* [The problem]
Could you print the stretch of lines below from the one with "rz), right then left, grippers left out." through the one with "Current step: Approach", exactly as they stand and without any pictures?

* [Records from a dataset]
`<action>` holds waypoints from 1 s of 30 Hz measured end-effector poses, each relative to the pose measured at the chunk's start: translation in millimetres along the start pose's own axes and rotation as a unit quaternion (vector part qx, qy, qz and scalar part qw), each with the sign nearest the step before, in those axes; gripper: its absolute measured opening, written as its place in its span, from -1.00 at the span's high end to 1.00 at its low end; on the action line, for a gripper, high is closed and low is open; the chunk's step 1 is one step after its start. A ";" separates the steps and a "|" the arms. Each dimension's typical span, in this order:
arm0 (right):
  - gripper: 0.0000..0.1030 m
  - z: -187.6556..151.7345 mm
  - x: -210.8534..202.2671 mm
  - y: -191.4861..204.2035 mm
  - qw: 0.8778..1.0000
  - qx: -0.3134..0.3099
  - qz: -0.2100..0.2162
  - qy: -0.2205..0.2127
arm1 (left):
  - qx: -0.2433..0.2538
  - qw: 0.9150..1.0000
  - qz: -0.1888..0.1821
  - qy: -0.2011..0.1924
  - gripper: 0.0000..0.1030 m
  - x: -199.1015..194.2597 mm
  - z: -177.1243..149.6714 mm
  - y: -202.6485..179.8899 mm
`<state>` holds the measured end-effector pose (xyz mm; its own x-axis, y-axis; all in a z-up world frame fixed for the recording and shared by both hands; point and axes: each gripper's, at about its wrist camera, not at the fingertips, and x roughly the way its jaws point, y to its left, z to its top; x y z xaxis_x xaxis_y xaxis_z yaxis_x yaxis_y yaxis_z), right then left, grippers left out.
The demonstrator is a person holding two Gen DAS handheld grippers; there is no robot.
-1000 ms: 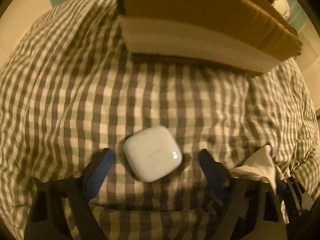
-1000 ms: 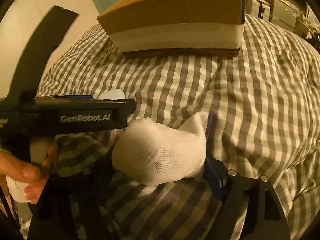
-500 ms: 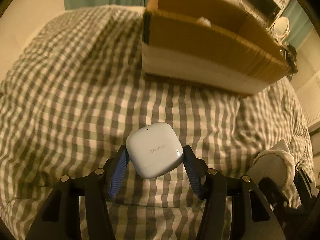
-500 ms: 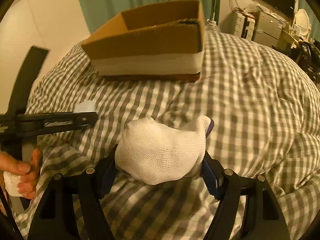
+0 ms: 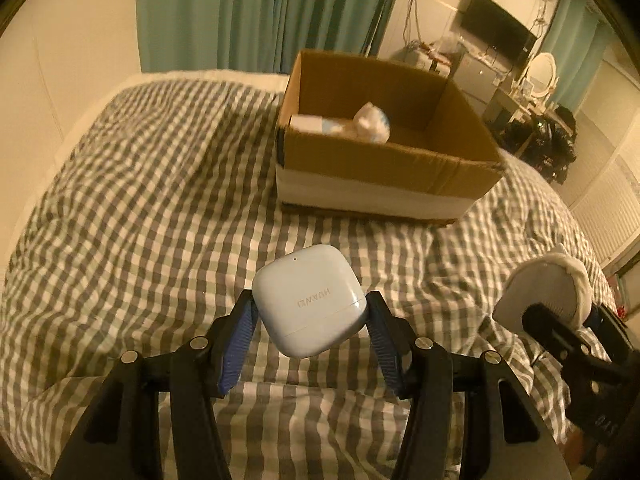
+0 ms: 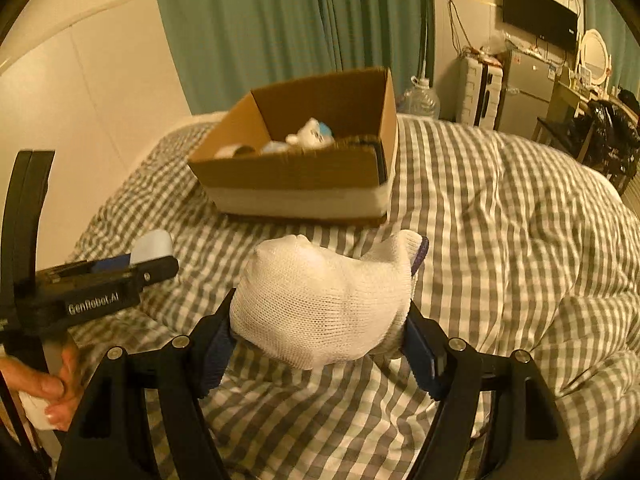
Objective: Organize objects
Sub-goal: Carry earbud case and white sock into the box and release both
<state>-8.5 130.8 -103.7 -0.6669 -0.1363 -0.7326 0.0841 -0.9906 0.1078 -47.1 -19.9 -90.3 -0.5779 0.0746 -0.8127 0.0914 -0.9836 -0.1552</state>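
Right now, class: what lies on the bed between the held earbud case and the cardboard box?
Nothing: only bare checked bedcover lies between the earbud case and the cardboard box, as the left wrist view shows.

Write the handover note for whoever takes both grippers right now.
Left gripper: jaws shut on the pale blue earbud case, lifted off the checked bedspread.
Right gripper: jaws shut on the white sock, also lifted.
Cardboard box: open on the bed ahead, a few small items already inside.
Left to do: carry both over the box, release them in.
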 end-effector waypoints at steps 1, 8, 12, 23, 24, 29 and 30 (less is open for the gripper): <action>-0.42 2.2 -3.4 1.3 1.000 0.000 0.000 -0.004 | 0.001 1.000 0.000 -0.004 -0.09 -2.7 1.0 -1.0; -0.42 24.2 -26.1 10.2 0.999 -0.002 0.006 -0.035 | 0.017 0.999 -0.009 -0.043 -0.09 -31.6 6.3 -12.7; -0.42 38.2 -39.8 15.6 0.998 -0.008 0.009 -0.055 | 0.009 0.998 -0.029 -0.056 -0.09 -43.9 15.9 -15.3; -0.42 82.6 -68.9 25.4 0.994 -0.022 0.016 -0.108 | 0.030 0.992 -0.028 -0.118 -0.09 -76.5 55.6 -24.2; -0.42 87.1 -70.3 26.6 0.993 -0.024 0.017 -0.112 | 0.031 0.991 -0.029 -0.123 -0.09 -78.3 59.7 -25.1; -0.42 110.2 -71.0 32.0 0.991 -0.036 0.018 -0.130 | 0.041 0.989 -0.029 -0.137 -0.09 -79.4 79.7 -30.1; -0.42 114.4 -69.6 32.1 0.990 -0.037 0.017 -0.133 | 0.044 0.989 -0.029 -0.139 -0.09 -78.3 83.8 -31.2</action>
<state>-44.2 109.7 27.6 -0.8331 -0.1727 -0.5255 0.1584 -0.9847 0.0725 -72.6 -8.8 25.3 -0.7816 0.0949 -0.6165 -0.0122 -0.9905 -0.1371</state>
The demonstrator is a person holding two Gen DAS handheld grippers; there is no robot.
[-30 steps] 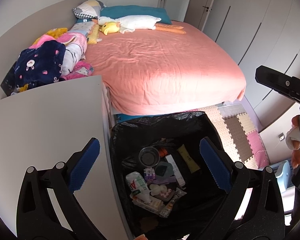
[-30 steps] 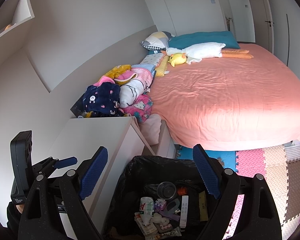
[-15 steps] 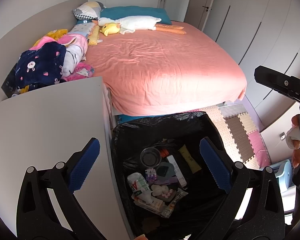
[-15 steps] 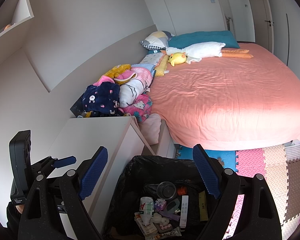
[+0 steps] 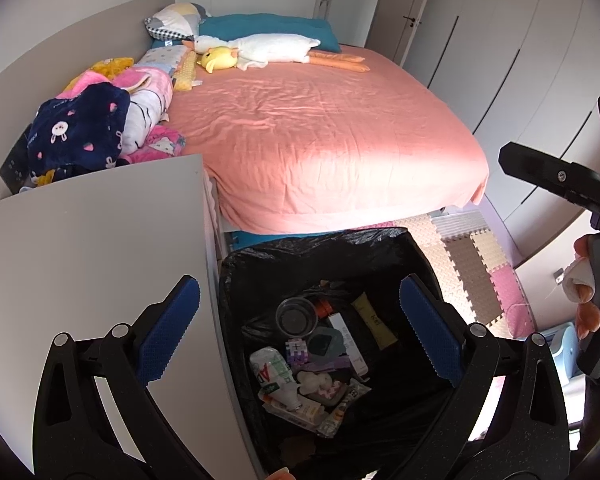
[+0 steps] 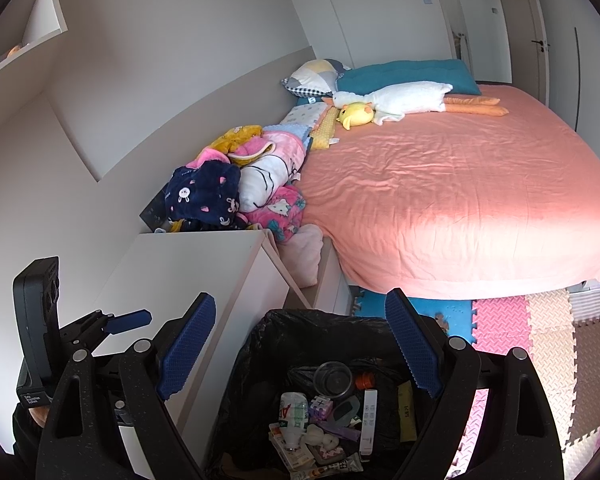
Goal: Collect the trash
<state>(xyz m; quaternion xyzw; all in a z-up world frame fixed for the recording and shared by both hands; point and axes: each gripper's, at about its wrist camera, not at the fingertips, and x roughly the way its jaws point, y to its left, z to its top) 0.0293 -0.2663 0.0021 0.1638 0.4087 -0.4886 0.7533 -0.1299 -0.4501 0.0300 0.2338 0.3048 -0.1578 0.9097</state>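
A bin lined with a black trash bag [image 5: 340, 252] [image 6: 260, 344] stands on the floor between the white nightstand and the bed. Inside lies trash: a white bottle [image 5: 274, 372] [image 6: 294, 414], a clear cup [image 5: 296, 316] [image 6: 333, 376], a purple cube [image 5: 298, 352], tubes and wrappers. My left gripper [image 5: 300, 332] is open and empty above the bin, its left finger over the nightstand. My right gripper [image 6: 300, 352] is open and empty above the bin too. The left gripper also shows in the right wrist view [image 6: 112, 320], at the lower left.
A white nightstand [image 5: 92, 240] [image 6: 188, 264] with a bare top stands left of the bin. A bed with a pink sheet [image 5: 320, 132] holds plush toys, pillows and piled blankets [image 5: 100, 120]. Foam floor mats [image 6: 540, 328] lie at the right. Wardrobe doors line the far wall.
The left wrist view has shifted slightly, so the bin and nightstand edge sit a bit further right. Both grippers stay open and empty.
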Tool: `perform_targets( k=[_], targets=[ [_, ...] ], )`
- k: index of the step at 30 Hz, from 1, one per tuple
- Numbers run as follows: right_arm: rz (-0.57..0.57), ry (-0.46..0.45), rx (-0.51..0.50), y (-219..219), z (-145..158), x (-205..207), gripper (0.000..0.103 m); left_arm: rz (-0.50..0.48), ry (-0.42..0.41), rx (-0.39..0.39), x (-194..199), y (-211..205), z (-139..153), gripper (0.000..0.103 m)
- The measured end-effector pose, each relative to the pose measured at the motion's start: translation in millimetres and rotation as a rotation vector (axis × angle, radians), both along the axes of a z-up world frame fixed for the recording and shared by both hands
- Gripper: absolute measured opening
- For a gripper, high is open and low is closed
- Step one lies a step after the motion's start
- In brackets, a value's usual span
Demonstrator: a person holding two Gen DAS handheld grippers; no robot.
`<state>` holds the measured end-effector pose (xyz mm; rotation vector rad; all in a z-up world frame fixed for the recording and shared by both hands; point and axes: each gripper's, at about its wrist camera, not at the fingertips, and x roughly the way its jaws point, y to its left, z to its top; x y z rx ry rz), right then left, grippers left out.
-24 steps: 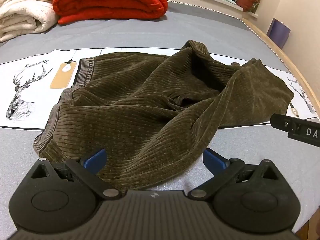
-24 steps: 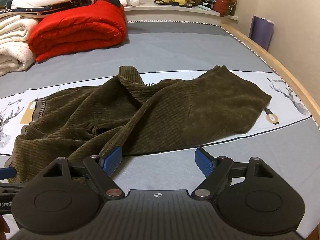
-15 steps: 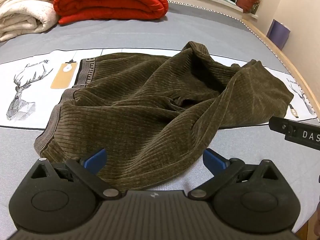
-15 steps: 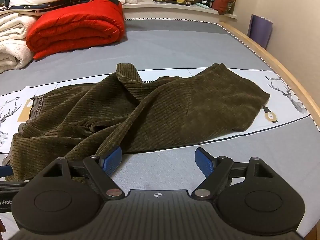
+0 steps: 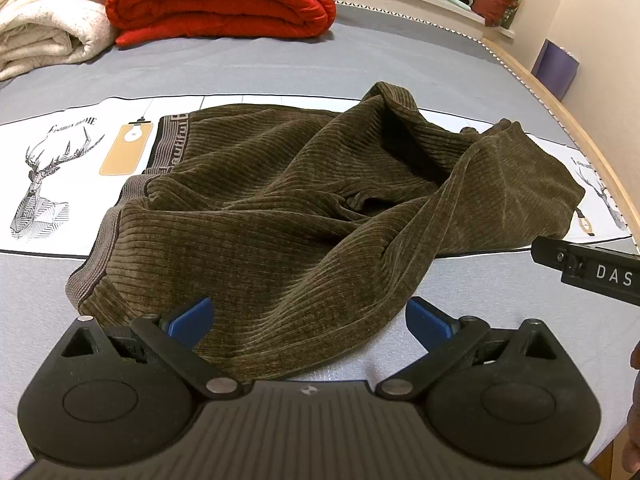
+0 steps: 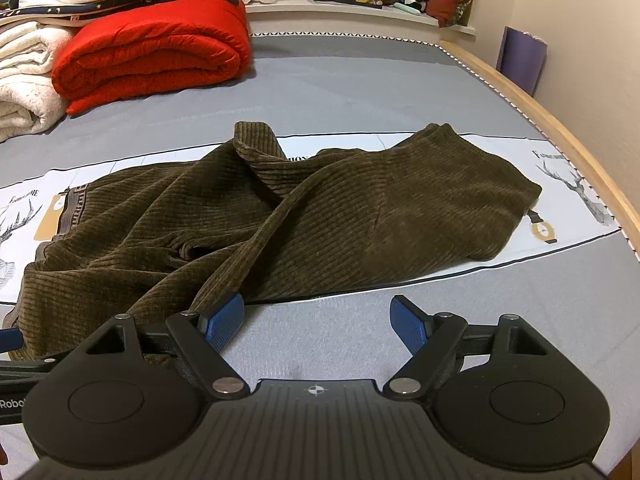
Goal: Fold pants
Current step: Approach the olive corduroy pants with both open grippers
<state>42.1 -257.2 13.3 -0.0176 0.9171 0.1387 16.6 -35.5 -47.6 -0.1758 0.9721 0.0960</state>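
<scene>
Both wrist views face pants (image 5: 304, 216) closely.

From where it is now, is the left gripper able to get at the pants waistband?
Probably yes. The left gripper is open and empty, low over the near edge of the olive corduroy pants. The waistband lies exposed ahead to its left, with nothing on it or between them.

Bare grey bedsheet (image 6: 340, 344) lies open between the right gripper (image 6: 316, 320) and the near hem of the rumpled corduroy pants (image 5: 280, 216). Beyond the pants, the sheet runs clear to the red quilt (image 5: 216, 0) and white blanket (image 5: 44, 28). The bed's wooden edge (image 6: 560, 136) bounds the right side, apparently close to the wall.
</scene>
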Motion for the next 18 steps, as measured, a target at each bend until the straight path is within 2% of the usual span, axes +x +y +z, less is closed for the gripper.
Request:
perform_targets(
  k=[18],
  targets=[
    [-0.008,0.009,0.002,-1.3,-2.0,1.7,0.082,0.0,0.005,0.0,0.0,0.2,-1.6,0.102]
  ],
)
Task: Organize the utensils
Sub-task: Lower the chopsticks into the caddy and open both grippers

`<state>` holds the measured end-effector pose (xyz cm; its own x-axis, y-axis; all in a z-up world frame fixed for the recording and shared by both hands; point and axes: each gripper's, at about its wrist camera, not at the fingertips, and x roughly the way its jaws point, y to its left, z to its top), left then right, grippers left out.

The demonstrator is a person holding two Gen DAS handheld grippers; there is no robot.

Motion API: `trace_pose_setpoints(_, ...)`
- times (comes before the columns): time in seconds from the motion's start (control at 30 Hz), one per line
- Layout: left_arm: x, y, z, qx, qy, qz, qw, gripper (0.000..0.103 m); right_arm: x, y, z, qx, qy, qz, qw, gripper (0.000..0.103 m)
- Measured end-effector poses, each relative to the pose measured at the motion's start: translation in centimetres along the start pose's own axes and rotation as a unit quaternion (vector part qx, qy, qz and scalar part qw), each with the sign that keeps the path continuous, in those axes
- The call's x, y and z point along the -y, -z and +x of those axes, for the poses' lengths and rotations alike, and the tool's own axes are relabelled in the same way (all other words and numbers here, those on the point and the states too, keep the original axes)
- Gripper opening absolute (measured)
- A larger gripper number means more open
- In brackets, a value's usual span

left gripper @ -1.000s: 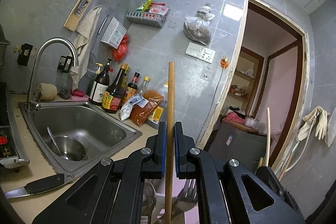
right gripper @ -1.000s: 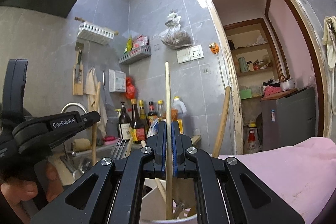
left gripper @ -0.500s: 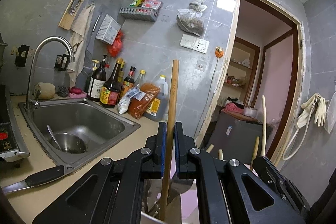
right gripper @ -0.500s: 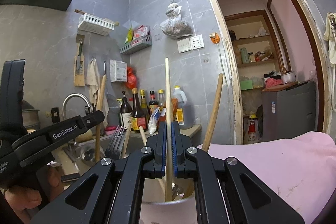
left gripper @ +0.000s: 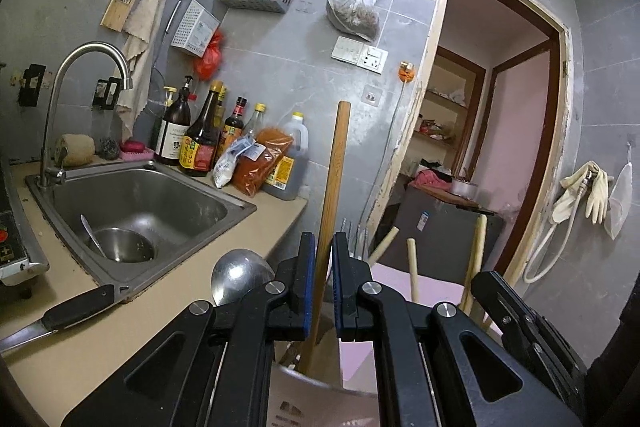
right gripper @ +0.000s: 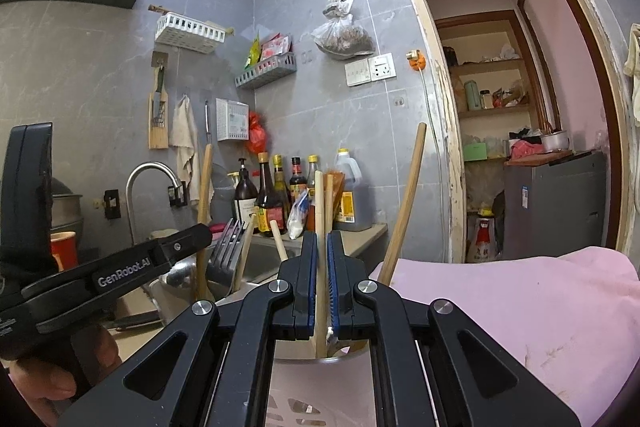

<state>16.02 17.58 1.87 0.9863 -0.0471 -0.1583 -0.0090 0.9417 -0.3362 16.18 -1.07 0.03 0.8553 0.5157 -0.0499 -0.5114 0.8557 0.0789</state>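
Observation:
My left gripper (left gripper: 320, 283) stands with its jaws slightly apart around a thick wooden handle (left gripper: 334, 187) that rests in the utensil holder (left gripper: 320, 399) below; there is a small gap on each side. My right gripper (right gripper: 319, 283) has its jaws slightly apart around a thin pale wooden stick (right gripper: 319, 211) standing in the same holder (right gripper: 320, 387). Other wooden handles (right gripper: 406, 203), forks (right gripper: 226, 247) and a steel ladle (left gripper: 236, 275) stand in the holder too. The left gripper also shows in the right wrist view (right gripper: 120, 267).
A steel sink (left gripper: 132, 203) with a tap (left gripper: 80, 79) and a bowl lies to the left. Sauce bottles (left gripper: 200, 143) line the wall. A black-handled knife (left gripper: 68, 311) lies on the counter. A pink cloth (right gripper: 500, 307) is on the right, a doorway (left gripper: 500, 127) behind.
Both utensils have gone down into the holder, and both pairs of jaws have parted from a tight grip to a slight gap. Both grippers moved lower and nearer the holder.

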Motion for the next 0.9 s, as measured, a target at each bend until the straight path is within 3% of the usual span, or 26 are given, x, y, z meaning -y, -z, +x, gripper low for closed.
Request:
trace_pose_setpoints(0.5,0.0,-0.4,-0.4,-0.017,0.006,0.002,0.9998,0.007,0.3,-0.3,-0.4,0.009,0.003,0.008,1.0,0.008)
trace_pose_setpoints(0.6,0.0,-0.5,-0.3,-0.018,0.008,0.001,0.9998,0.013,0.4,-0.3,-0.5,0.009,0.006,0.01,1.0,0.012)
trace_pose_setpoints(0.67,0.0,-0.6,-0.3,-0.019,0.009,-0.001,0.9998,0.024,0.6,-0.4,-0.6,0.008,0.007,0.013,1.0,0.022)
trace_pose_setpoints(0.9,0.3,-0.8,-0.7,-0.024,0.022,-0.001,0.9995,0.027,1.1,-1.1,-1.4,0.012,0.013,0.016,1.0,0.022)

* [Your solution]
`<state>` holds the measured end-effector pose (xyz mm; rotation vector rad; all in a z-up world frame fixed for the recording and shared by both hands; point and axes: each gripper's, at about its wrist camera, not at the fingertips, and x roughly the way its jaws point, y to its left, z to its top; x y z rx ry rz), right then left, grippers left out.
-24 steps: 
-24 steps: 
-15 steps: 
-15 steps: 
+0 steps: 
+0 steps: 
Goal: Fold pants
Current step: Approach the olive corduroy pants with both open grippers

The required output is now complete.